Ben Foster is an actor whose resume is growing (3:10 TO YUMA, 30 DAYS OF NIGHT) but his role in the drama THE MESSENGER is certain to get him noticed. He plays a war hero who is assigned to a “casualty notification team along with his gruff partner played with gusto by Woody Harrelson. Their job is to personally deliver the devastation news of a loved one’s death to their next of kin. Although he has distinguished himself on the field of combat, the Foster character is not quite sure that the ultimate sacrifice given by his fellow soldiers has been quite worth it. His own personal demons and anger only intensify as his internal and external scars are revealed.
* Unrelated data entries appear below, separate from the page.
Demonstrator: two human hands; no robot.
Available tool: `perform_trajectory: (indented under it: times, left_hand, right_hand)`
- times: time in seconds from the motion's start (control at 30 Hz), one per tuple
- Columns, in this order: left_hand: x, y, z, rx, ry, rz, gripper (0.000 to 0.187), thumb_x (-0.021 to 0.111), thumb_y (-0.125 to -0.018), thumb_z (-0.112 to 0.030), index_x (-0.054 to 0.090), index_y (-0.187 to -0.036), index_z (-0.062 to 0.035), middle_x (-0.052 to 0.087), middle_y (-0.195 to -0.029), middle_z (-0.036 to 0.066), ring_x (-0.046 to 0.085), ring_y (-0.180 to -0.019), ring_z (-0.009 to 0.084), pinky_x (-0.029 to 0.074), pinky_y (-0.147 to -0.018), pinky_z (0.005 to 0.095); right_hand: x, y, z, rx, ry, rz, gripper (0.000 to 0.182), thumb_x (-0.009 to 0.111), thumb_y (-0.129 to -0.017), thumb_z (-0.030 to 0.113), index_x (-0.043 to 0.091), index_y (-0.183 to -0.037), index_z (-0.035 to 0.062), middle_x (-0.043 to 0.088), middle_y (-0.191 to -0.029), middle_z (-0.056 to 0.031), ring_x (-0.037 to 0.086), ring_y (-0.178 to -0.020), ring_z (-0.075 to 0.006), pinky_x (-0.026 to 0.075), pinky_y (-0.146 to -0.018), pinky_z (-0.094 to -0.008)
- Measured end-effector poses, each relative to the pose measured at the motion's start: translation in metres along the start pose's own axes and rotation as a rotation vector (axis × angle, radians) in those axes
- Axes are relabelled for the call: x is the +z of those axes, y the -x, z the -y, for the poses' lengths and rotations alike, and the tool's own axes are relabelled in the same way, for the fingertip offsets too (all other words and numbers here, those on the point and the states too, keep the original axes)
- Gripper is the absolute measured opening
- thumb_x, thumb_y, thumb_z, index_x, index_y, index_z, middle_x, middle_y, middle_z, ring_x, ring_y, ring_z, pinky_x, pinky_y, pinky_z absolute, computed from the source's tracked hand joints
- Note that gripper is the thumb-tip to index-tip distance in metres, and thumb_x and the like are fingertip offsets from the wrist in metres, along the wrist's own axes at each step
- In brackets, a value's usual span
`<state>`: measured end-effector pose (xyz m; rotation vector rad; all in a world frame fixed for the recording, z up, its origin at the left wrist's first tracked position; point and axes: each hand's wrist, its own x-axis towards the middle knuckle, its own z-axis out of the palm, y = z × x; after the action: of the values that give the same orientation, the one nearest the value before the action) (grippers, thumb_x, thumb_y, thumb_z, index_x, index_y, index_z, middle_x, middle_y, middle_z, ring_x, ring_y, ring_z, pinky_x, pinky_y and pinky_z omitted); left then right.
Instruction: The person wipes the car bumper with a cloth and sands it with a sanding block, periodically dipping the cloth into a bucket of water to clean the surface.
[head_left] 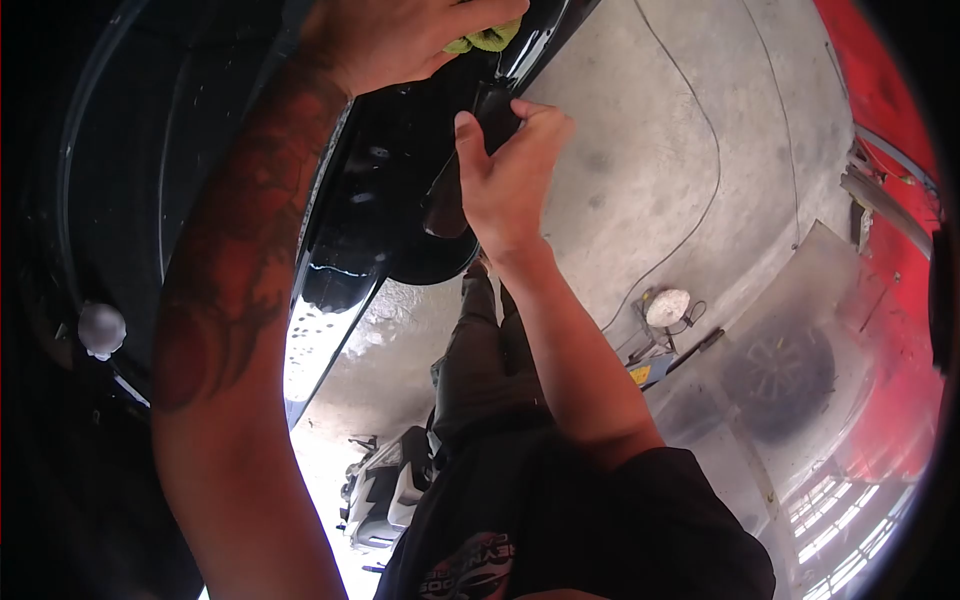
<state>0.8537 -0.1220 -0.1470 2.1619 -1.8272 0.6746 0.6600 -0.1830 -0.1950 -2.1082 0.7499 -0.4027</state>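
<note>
At the top of the head view, my left hand [400, 40] presses a bunched green cloth [488, 38] against a glossy black car panel [375, 170]. My fingers are bent over the cloth and partly cut off by the frame's edge. Lower and to the right, my right hand [515, 185] is closed around a dark, elongated piece [448, 205] at the car's side, thumb on one side and fingers on the other. The hand covers part of that piece, and its exact kind does not show.
A thin cable [715, 150] runs over the concrete floor [630, 190]. Right of me, a red car [885, 330] stands partly under clear plastic sheeting [750, 470]. A white rounded pad [667, 307] sits near it. Below, a grey-and-black machine [390, 490] stands close to my legs.
</note>
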Motion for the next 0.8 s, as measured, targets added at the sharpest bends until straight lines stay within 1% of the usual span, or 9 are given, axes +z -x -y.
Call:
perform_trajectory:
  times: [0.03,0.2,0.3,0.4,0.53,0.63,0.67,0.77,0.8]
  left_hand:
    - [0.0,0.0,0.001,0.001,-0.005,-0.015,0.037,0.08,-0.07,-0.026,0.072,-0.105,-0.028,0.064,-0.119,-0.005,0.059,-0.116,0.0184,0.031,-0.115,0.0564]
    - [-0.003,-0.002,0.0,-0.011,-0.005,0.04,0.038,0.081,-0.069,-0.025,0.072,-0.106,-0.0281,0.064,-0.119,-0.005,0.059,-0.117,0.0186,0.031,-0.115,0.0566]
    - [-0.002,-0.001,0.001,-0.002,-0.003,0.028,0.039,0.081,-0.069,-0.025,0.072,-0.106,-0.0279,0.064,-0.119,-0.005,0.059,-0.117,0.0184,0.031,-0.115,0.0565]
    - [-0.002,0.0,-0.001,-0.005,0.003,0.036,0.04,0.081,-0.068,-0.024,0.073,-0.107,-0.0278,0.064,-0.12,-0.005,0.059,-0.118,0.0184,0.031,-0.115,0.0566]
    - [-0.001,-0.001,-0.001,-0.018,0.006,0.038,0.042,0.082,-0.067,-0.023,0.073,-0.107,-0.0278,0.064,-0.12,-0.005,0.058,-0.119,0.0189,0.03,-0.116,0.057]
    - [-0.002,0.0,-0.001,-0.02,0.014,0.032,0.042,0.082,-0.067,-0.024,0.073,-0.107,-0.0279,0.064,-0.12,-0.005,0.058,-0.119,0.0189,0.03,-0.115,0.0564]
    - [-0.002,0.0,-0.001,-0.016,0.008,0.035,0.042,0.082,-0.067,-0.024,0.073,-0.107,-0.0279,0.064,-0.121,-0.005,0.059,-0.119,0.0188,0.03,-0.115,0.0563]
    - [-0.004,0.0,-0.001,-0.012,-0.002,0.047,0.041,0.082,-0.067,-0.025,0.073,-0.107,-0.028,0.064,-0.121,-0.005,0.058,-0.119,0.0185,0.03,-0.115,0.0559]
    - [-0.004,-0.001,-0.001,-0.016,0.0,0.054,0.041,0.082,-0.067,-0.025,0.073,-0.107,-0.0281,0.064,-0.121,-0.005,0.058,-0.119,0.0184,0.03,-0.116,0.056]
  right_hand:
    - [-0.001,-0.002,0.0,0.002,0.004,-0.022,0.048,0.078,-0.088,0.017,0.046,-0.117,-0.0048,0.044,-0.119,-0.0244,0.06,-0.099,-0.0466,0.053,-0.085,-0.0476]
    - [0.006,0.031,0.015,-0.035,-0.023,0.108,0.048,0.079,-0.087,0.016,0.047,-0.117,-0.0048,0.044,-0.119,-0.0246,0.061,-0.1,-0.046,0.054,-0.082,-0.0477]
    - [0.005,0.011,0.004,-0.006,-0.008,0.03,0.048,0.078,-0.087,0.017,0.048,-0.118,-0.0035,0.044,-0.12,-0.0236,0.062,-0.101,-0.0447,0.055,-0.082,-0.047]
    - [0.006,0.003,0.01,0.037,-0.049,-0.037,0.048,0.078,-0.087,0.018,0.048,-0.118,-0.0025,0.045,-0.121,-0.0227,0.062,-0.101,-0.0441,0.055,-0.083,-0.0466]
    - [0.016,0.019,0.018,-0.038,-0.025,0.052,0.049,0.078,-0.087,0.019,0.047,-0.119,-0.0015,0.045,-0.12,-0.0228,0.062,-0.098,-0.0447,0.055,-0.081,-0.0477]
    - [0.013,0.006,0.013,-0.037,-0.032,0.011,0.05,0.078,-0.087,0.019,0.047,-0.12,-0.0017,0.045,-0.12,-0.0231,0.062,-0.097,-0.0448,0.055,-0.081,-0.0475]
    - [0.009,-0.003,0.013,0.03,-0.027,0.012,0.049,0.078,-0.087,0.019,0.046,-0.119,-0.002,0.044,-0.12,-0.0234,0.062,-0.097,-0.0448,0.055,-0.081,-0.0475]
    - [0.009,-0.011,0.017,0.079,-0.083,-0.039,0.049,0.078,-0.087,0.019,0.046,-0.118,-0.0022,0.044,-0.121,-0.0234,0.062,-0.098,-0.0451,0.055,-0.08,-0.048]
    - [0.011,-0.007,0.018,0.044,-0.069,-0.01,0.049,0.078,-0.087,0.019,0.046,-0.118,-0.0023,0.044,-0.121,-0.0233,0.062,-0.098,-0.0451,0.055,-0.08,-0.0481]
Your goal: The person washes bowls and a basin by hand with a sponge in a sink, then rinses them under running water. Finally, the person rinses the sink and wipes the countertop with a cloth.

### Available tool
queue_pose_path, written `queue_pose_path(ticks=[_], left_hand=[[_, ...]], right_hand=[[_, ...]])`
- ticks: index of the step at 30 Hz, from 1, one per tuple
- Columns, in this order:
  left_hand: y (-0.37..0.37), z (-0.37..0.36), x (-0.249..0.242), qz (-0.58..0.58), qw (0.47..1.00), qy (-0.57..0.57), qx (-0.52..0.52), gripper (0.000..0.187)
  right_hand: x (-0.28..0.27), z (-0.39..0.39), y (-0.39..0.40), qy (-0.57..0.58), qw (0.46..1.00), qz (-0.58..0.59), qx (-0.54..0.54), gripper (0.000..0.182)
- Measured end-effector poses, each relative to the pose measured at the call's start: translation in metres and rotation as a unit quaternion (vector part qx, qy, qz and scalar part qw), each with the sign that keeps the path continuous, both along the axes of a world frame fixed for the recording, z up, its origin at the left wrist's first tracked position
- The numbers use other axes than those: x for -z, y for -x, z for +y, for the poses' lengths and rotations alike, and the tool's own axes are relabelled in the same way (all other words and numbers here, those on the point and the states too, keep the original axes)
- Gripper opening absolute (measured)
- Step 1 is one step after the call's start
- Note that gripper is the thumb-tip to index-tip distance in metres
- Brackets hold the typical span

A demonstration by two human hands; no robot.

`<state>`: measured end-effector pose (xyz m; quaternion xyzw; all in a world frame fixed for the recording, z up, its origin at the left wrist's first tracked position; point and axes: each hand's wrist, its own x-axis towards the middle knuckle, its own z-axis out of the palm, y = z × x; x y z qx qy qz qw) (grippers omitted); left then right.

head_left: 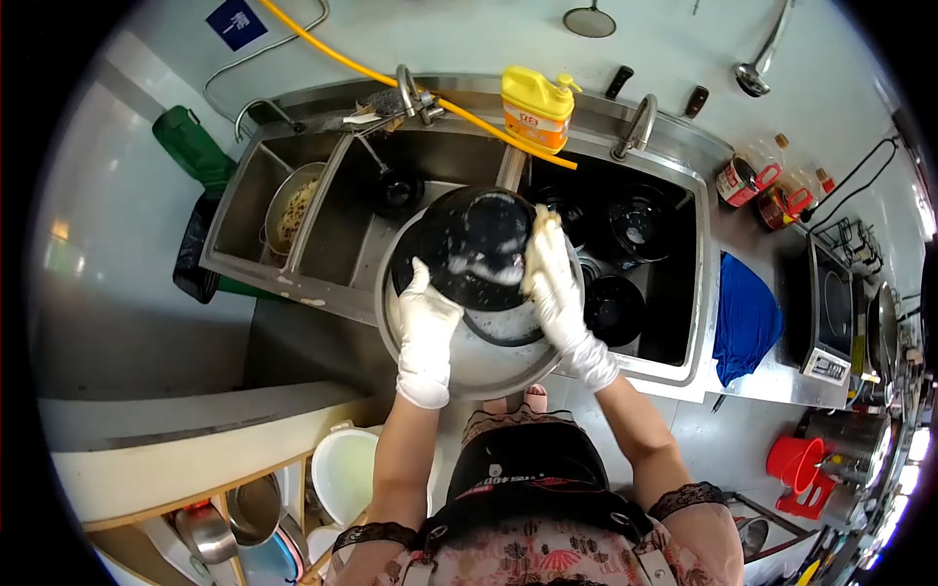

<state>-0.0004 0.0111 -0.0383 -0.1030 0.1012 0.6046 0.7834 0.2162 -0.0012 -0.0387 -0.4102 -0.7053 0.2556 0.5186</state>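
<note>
My left hand, in a white glove, grips the near left rim of a black bowl, its thumb lying over the edge. White suds streak the bowl, which is tilted over a wide metal basin. At the bowl's right side, my gloved right hand presses a yellowish cleaning cloth against it; the cloth is partly hidden by the fingers. Below the held bowl, the rim of another black dish shows in the basin.
Black bowls lie in the right sink. A ladle rests in the middle sink, and a strainer pot in the left one. A yellow detergent jug, hose and taps line the back. A blue cloth lies right.
</note>
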Motion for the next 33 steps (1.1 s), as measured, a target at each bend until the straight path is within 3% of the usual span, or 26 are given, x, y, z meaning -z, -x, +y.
queue_pose_path(ticks=[1, 2, 5, 8, 9, 11, 13, 15, 17, 19, 22, 25, 26, 27, 29, 30, 31, 33], left_hand=[[-0.019, -0.001, -0.006, 0.154, 0.987, 0.003, -0.053, 0.039], [-0.025, 0.001, -0.008, 0.172, 0.983, -0.005, -0.061, 0.037], [-0.036, -0.005, -0.004, 0.273, 0.956, -0.011, -0.103, 0.019], [-0.047, -0.018, -0.013, 0.373, 0.921, -0.050, -0.103, 0.012], [-0.048, -0.017, -0.010, 0.394, 0.909, -0.066, -0.122, 0.012], [-0.045, -0.022, -0.018, 0.412, 0.902, -0.045, -0.120, 0.013], [-0.039, -0.020, -0.021, 0.425, 0.896, -0.025, -0.124, 0.014], [-0.028, -0.011, -0.020, 0.385, 0.909, 0.005, -0.159, 0.017], [-0.021, -0.008, -0.034, 0.374, 0.910, -0.008, -0.176, 0.021], [-0.018, -0.003, -0.029, 0.387, 0.906, -0.019, -0.169, 0.021], [-0.025, -0.001, -0.015, 0.448, 0.875, -0.041, -0.177, 0.020], [-0.026, -0.003, -0.002, 0.452, 0.873, -0.068, -0.170, 0.019], [-0.037, -0.007, -0.023, 0.457, 0.872, -0.048, -0.169, 0.015], [-0.041, -0.007, -0.027, 0.457, 0.873, -0.052, -0.164, 0.015], [-0.050, -0.009, -0.030, 0.542, 0.817, -0.115, -0.159, 0.011], [-0.058, -0.011, -0.031, 0.639, 0.752, -0.087, -0.140, 0.010], [-0.063, -0.011, -0.027, 0.735, 0.643, -0.166, -0.136, 0.012], [-0.090, -0.019, -0.018, 0.793, 0.511, -0.283, -0.171, 0.008]], right_hand=[[0.010, -0.010, 0.007, -0.031, 0.996, -0.080, 0.027, 0.050], [0.018, -0.013, 0.017, -0.044, 0.987, -0.150, 0.046, 0.053], [-0.026, -0.009, 0.037, -0.077, 0.941, -0.326, 0.054, 0.051], [-0.052, 0.018, 0.047, -0.122, 0.932, -0.335, 0.058, 0.049], [-0.057, 0.028, 0.046, -0.143, 0.939, -0.308, 0.060, 0.046], [-0.045, 0.055, 0.031, -0.111, 0.990, -0.073, -0.052, 0.041], [-0.046, 0.052, 0.017, 0.024, 0.994, 0.103, -0.034, 0.038], [-0.044, 0.044, -0.010, -0.010, 1.000, -0.008, -0.009, 0.040], [-0.004, 0.047, -0.021, -0.113, 0.981, -0.149, -0.046, 0.044], [-0.028, 0.012, -0.006, -0.118, 0.975, -0.186, 0.010, 0.042], [-0.044, 0.002, 0.011, -0.077, 0.996, -0.048, -0.010, 0.039], [-0.047, 0.021, 0.004, -0.065, 0.996, -0.023, 0.056, 0.042], [-0.049, 0.027, -0.003, -0.051, 0.997, -0.009, 0.053, 0.041], [-0.048, 0.027, -0.005, -0.104, 0.987, -0.022, 0.117, 0.037], [-0.025, 0.024, -0.024, -0.014, 0.991, -0.012, 0.131, 0.029], [-0.035, 0.013, -0.036, 0.258, 0.943, 0.204, 0.049, 0.021], [-0.038, 0.008, -0.054, 0.327, 0.895, 0.304, 0.007, 0.027], [-0.052, -0.006, -0.079, 0.387, 0.822, 0.416, -0.022, 0.044]])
By questioning his role in the process and, in a greater sense, the goals of the military and government in general, he takes his first tentative steps towards his own healing. It is a powerful performance that again pits the two sides of a person….the duty they feel they must perform and the reality that their sacrifices may not have been worth the pain. 

 

The inner anguish is not quite as dramatic for the two brothers in the dramedy EASIER WITH PRACTICE, but the characters’ unrealized dreams are equally poignant. Newcomers Brian Geraghty and Kel O’Neill have a lived-in, been-there-done-that quality as the older writer and his younger, looser sibling. In an attempt to promote his unpublished novel, the older bro sets up a road trip and invites his younger bro to come along. The road trip genre is well established to be about what the characters believe it to be (book promotion) but ultimately about what the characters discover (mainly themselves). The relationship between the two unravels as the odometer ratchets up the mileage, with the idealism turning sour very quickly and leaving both in a lonely and unfulfilling place. When the older brother gets a random call in a motel room from a mysterious woman, a relationship that starts with casual phone sex soon evolves, creating even more of a wedge of bitterness between the two siblings. The film, which won the Best International Film prize at the Edinburgh Film Festival, mines the rich cache of sibling rivalry, bitterness and the ultimate bond that unites the two, with a sharp script by debut writer/director Kyle Patrick Alvarez, making his feature film directorial debut. The Los Angeles-based filmmaker began his career as an assistant to legendary director and actor Warren Beatty….and if there is not a film there, I will eat my fedora.